[EXERCISE INSTRUCTIONS]: An exact copy of every entry is needed here; the images stay out.

[GIVEN ENTRIES]:
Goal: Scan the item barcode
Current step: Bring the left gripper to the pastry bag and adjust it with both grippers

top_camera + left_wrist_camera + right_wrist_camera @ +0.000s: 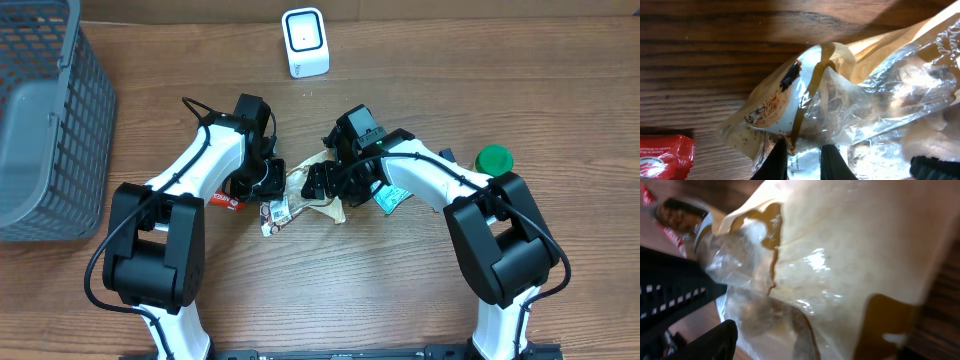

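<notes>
The wooden table (400, 290) has open room at the near side; a grey basket (40, 120) crowds the left. The bag (325, 207), mid-table between the arms, looks light, soft, slippery: best pinched at its edge. The left gripper (805, 161) is clamped there; the right gripper (315, 183) I cannot tell

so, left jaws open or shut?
Shut on the bag: the left wrist view shows its edge pinched between the fingers.
</notes>
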Controlling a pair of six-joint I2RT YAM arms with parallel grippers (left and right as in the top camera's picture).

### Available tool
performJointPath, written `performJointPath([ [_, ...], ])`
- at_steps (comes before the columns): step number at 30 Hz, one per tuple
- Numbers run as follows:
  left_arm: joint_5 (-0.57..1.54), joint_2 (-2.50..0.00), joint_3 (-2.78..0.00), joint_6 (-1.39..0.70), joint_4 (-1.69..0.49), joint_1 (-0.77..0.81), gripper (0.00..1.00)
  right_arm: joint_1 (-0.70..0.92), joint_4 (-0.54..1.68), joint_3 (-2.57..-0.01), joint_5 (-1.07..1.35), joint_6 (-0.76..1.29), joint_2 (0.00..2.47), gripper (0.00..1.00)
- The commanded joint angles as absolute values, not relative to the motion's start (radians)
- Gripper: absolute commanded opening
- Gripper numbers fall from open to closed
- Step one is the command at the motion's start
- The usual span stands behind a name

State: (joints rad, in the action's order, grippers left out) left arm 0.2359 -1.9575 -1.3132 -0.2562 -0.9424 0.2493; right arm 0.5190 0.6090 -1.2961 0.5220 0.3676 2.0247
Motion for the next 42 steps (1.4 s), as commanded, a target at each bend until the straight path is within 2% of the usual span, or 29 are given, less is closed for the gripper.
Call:
performJointPath([
  [1, 0.198, -1.962, -1.29, -0.27, -0.933, 0.257, 0.1, 0.528, 0.59, -1.267, 0.603, 0.374, 2.056, 0.64],
  [3, 0.197, -1.962, -1.29, -0.269, -0.934, 0.257, 0.1, 0.528, 0.585, -1.267, 0.608, 0.374, 2.056, 0.59],
  [6, 0.178, -1.962, -1.29, -0.27, -0.937, 0.257, 0.1, 0.528, 0.583, -1.267, 0.612, 0.373, 2.056, 0.59],
  [14, 0.172, -1.962, -1.29, -0.27, -0.938, 0.257, 0.1, 0.486, 0.554, -1.267, 0.74, 0.373, 2.056, 0.59],
  [28, 0.172, -1.962, -1.29, -0.27, -0.938, 0.257, 0.11, 0.476, 0.353, -1.171, 0.743, 0.436, 2.056, 0.64],
  [30, 0.172, -1.962, -1.29, -0.27, -0.938, 0.257, 0.11, 0.476, 0.345, -1.164, 0.743, 0.438, 2.056, 0.62],
  [39, 0.128, -1.962, -1.29, -0.27, -0.938, 0.257, 0.12, 0.476, 0.292, -1.164, 0.817, 0.438, 2.056, 0.39],
  [42, 0.111, -1.962, -1.29, -0.27, -0.937, 0.257, 0.12, 0.476, 0.293, -1.164, 0.837, 0.437, 2.056, 0.38],
])
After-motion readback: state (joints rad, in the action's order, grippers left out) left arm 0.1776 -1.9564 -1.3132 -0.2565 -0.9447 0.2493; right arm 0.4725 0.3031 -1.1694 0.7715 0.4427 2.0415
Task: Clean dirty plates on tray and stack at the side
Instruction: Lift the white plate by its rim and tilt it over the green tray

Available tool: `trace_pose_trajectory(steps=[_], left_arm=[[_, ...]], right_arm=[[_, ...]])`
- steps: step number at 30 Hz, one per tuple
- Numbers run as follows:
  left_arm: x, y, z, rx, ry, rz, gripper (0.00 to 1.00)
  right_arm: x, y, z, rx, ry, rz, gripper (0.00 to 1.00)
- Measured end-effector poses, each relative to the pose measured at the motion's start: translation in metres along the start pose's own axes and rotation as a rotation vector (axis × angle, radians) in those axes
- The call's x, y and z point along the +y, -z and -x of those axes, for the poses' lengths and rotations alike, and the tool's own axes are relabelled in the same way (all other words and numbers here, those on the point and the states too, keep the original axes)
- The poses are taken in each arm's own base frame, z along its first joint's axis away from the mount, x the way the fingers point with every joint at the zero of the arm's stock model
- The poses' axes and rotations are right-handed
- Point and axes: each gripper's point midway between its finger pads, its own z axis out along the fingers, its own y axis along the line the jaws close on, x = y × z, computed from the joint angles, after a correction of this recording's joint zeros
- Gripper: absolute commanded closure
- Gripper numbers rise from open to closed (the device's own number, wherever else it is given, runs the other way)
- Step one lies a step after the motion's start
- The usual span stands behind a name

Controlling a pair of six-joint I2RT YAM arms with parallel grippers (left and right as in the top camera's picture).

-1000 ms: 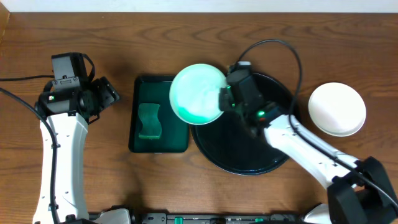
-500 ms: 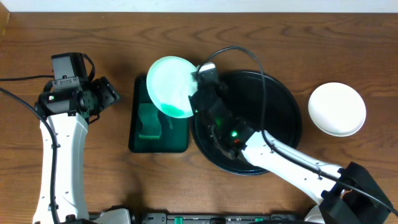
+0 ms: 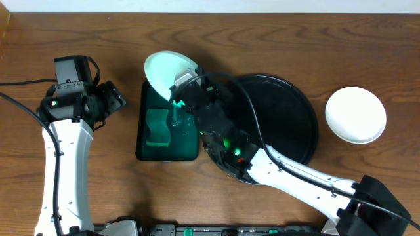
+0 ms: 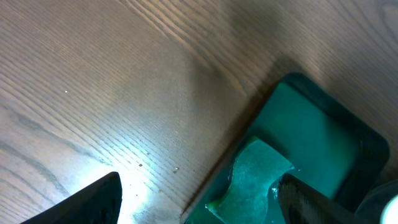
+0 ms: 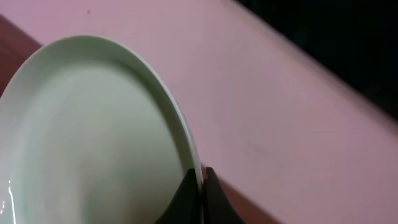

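A pale mint plate (image 3: 165, 71) hangs tilted steeply over the back of the rectangular green tray (image 3: 187, 152). My right gripper (image 3: 180, 93) is shut on its rim. In the right wrist view the fingertips (image 5: 200, 182) pinch the plate's (image 5: 93, 137) edge. The round black tray (image 3: 289, 121) lies to the right, partly under the right arm. A white plate (image 3: 355, 115) rests on the table right of it. My left gripper (image 3: 119, 98) hovers open over the wood left of the green tray, nothing between its fingers (image 4: 93, 202).
A green sponge (image 3: 157, 128) lies in the green tray; the left wrist view shows the sponge (image 4: 252, 180) and the tray's corner (image 4: 311, 124). The right arm stretches from the front right across the black tray. A cable loops above it.
The right arm has carried the plate left, from above the black tray's edge to over the green tray, and tipped it steeper. The left arm has not moved.
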Motion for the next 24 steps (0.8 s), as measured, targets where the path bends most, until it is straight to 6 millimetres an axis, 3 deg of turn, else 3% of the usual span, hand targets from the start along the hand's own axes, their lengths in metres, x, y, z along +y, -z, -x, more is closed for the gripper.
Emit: trace_pose_trajectory(steps=[7,13,24], left_arm=[[0.0,0.0,0.0,0.0,0.0,0.0,0.2],[0.0,0.0,0.0,0.0,0.0,0.0,0.2],[0.0,0.0,0.0,0.0,0.0,0.0,0.2]], right_arm=[[0.003,0.012,0.031,-0.099,0.104,-0.02,0.99],[0.011,0.016,0.039,-0.139,0.238,0.004,0.99],[0.005,0.021,0.06,-0.218,0.376,-0.038,0.99]])
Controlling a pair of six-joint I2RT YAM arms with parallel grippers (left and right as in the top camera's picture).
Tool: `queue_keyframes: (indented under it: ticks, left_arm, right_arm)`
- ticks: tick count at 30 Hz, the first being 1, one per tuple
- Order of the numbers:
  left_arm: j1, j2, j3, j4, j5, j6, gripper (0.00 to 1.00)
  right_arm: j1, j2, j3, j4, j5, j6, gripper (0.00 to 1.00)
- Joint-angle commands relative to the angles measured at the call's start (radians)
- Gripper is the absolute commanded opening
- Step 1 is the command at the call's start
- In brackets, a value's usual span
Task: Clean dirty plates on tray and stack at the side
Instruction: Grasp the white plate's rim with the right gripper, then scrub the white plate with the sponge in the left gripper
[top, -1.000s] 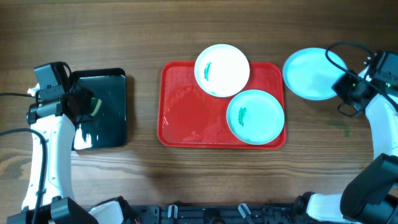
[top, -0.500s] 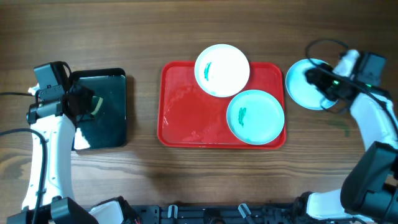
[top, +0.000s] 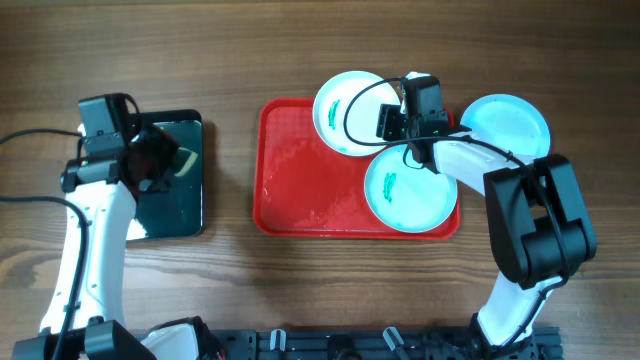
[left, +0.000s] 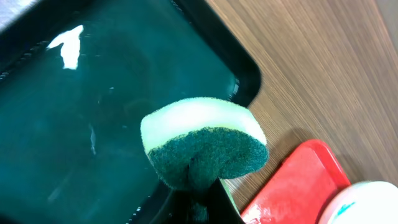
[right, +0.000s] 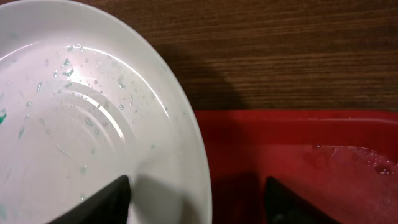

[EXERCISE OUTPUT]:
Goal: Scan the item barcode
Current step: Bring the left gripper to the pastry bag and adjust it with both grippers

top_camera + left_wrist_camera + right_wrist_camera @ +0.000s: 

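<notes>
The wooden table (400, 290) has open room at the near side; a grey basket (40, 120) crowds the left. The bag (325, 207), mid-table between the arms, looks light, soft, slippery: best pinched at its edge. The left gripper (805, 161) is clamped there; the right gripper (315, 183) I cannot tell

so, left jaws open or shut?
Shut on the bag: the left wrist view shows its edge pinched between the fingers.
</notes>
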Controlling a pair of six-joint I2RT YAM arms with parallel grippers (left and right as in the top camera's picture).

### Available tool
performJointPath, written `performJointPath([ [_, ...], ])`
- at_steps (comes before the columns): step number at 30 Hz, one per tuple
- Numbers run as follows:
  left_arm: joint_5 (-0.57..1.54), joint_2 (-2.50..0.00), joint_3 (-2.78..0.00), joint_6 (-1.39..0.70), joint_4 (-1.69..0.49), joint_1 (-0.77..0.81), gripper (0.00..1.00)
  right_arm: joint_1 (-0.70..0.92), joint_4 (-0.54..1.68), joint_3 (-2.57..-0.01), joint_5 (-1.07..1.35), joint_6 (-0.76..1.29), joint_2 (0.00..2.47), gripper (0.00..1.00)
- The commanded joint angles as absolute values, not relative to the motion's start (radians)
- Gripper: absolute commanded opening
- Gripper numbers fall from open to closed
- Step one is the command at the motion's start
- The usual span stands behind a name

State: (joints rad, in the action's order, grippers left out) left arm 0.2359 -1.9575 -1.3132 -0.2562 -0.9424 0.2493; right arm 0.5190 0.6090 -1.2961 0.5220 0.3676 2.0247
Motion for the next 42 steps (1.4 s), as commanded, a target at each bend until the straight path is within 2% of the usual span, or 29 are given, less is closed for the gripper.
Call:
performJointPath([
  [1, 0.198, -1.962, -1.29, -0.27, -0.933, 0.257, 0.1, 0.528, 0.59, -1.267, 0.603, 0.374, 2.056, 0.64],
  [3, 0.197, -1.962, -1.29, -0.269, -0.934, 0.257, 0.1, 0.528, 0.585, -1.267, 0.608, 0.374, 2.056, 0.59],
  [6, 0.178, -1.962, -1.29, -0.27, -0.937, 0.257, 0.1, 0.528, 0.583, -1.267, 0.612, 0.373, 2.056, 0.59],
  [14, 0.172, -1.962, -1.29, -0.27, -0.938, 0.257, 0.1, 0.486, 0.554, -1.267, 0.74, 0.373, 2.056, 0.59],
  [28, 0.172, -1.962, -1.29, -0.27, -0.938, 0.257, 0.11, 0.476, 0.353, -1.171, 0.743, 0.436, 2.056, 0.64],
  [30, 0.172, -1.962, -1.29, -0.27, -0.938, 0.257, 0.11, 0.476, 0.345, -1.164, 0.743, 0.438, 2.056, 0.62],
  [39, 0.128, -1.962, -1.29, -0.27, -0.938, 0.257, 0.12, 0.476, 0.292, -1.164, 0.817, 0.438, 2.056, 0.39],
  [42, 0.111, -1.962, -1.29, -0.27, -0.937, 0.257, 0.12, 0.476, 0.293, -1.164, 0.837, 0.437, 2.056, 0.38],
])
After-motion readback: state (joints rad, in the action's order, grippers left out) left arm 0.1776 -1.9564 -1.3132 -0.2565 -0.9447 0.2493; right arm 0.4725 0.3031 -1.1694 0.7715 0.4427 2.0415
Task: Clean dirty plates on tray and stack at the side
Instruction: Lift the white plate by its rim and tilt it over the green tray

Available tool: `trace_pose_trajectory(steps=[_], left_arm=[[_, ...]], right_arm=[[_, ...]])`
- steps: step number at 30 Hz, one per tuple
- Numbers run as follows:
  left_arm: x, y, z, rx, ry, rz, gripper (0.00 to 1.00)
  right_arm: x, y, z, rx, ry, rz, gripper (0.00 to 1.00)
- Measured end-effector poses, each relative to the pose measured at the motion's start: translation in metres along the start pose's own axes and rotation as a rotation vector (axis × angle, radians) in those axes
- The call's x, y and z point along the +y, -z and -x of those axes, for the poses' lengths and rotations alike, and the tool's own axes are relabelled in the same way (all other words and numbers here, those on the point and the states too, keep the original axes)
- The poses are taken in each arm's own base frame, z along its first joint's axis away from the mount, x the way the fingers point with every joint at the zero of the arm's stock model
- The poses' axes and rotations are right-handed
- Point and axes: each gripper's point midway between its finger pads, its own z axis out along the fingers, its own y axis along the line the jaws close on, x = y × z, computed from the joint angles, after a correction of this recording's joint zeros
- Gripper: absolute commanded closure
- Gripper numbers rise from open to closed (the device's own number, wherever else it is given, runs the other way)
- Step one lies a step after the motion's start
- The usual span stands behind a name

Controlling a pair of six-joint I2RT YAM arms with parallel grippers (left and right as in the top camera's picture).

-1000 ms: 
-500 ms: 
+0 ms: 
+0 ms: 
+0 ms: 

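A pale mint plate (image 3: 165, 71) hangs tilted steeply over the back of the rectangular green tray (image 3: 187, 152). My right gripper (image 3: 180, 93) is shut on its rim. In the right wrist view the fingertips (image 5: 200, 182) pinch the plate's (image 5: 93, 137) edge. The round black tray (image 3: 289, 121) lies to the right, partly under the right arm. A white plate (image 3: 355, 115) rests on the table right of it. My left gripper (image 3: 119, 98) hovers open over the wood left of the green tray, nothing between its fingers (image 4: 93, 202).
A green sponge (image 3: 157, 128) lies in the green tray; the left wrist view shows the sponge (image 4: 252, 180) and the tray's corner (image 4: 311, 124). The right arm stretches from the front right across the black tray. A cable loops above it.
The right arm has carried the plate left, from above the black tray's edge to over the green tray, and tipped it steeper. The left arm has not moved.
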Motion for the next 24 steps (0.8 s), as measured, targets where the path bends most, until it is straight to 6 millimetres an axis, 3 deg of turn, else 3% of the usual span, hand targets from the start along the hand's own axes, their lengths in metres, x, y, z along +y, -z, -x, more is closed for the gripper.
Emit: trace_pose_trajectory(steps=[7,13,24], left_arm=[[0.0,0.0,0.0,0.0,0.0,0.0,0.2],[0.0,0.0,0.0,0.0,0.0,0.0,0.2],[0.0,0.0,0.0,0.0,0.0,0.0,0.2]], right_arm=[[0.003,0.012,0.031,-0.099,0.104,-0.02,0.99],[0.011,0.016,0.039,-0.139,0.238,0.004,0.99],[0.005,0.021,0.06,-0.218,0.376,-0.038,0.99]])
Controlling a pair of six-joint I2RT YAM arms with parallel grippers (left and right as in the top camera's picture).
Tool: `queue_keyframes: (indented under it: ticks, left_arm, right_arm)`
- ticks: tick count at 30 Hz, the first being 1, one per tuple
- Order of the numbers:
  left_arm: j1, j2, j3, j4, j5, j6, gripper (0.00 to 1.00)
  right_arm: j1, j2, j3, j4, j5, j6, gripper (0.00 to 1.00)
- Joint-angle commands relative to the angles measured at the call's start (radians)
- Gripper is the absolute commanded opening
- Step 1 is the command at the call's start
- In brackets, a value's usual span
Task: Clean dirty plates on tray and stack at the side
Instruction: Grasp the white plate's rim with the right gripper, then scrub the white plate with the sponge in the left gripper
[top, -1.000s] 
[top, -0.500s] 
[top, +0.000s] 
[left, +0.000s] 
[right, +0.000s] 

Nothing more remains to be added to this answer.